**WHAT NEEDS TO BE DONE**
The expected output is each line from the one containing "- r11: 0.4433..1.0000" to the last line of the data below, set down exactly, minus the pictures.

━━ SUPPLIED MATERIAL

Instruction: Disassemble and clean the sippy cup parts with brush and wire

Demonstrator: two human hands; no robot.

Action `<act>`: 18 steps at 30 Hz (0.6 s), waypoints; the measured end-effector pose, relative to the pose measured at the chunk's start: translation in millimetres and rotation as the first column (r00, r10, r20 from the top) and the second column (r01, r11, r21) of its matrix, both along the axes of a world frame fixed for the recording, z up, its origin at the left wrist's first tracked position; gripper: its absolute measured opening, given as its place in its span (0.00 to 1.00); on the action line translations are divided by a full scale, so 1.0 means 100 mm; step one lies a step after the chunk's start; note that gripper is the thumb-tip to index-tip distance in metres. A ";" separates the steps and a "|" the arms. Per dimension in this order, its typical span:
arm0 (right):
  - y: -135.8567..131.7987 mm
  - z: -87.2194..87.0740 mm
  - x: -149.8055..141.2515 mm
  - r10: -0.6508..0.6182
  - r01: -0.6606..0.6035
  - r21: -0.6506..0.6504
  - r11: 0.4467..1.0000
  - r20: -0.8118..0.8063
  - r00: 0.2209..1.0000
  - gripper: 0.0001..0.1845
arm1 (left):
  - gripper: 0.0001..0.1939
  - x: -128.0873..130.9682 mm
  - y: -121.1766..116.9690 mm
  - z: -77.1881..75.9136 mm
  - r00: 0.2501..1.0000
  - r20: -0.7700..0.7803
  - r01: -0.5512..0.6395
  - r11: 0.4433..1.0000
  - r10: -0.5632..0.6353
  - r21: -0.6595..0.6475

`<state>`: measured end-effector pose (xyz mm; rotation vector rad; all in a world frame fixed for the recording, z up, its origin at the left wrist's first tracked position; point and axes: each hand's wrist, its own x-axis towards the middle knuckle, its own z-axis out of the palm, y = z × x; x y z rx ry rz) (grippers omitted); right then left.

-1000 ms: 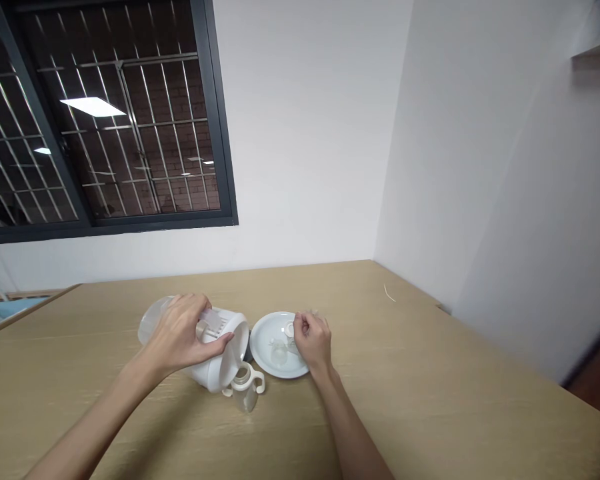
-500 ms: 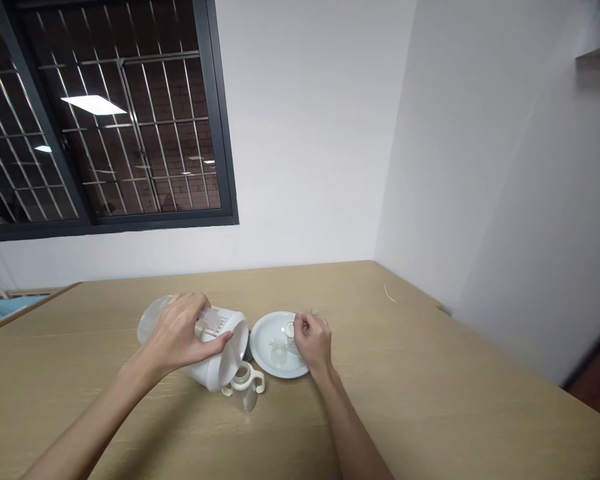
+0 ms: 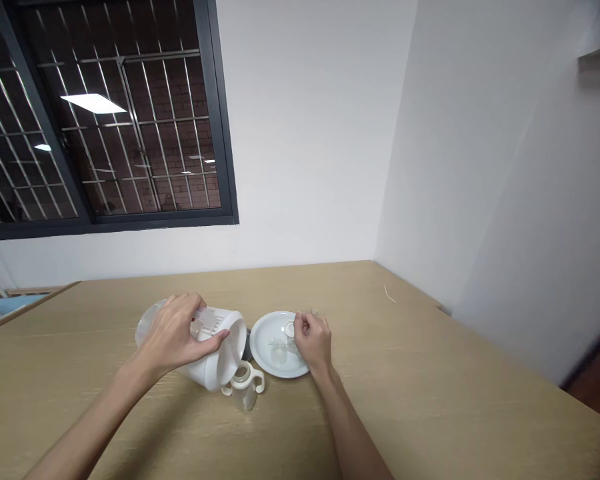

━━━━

**RESULT OF THIS TASK**
  - r11: 0.4433..1.0000
  - r10: -0.5632..0.6353
  - r21: -0.6595..0.6475

`<state>`: measured end-effector pose (xyz mm; rotation vector rad; all in a world frame fixed for the recording, z up, its origin at the left wrist's first tracked position; point and axes: each hand's wrist, its own x-axis towards the middle knuckle, its own z-axis out of the palm, y = z × x; x y z rx ry rz) (grippers omitted); right then left.

-1000 ms: 
-500 ms: 
+0 ms: 

This exercise has been completed.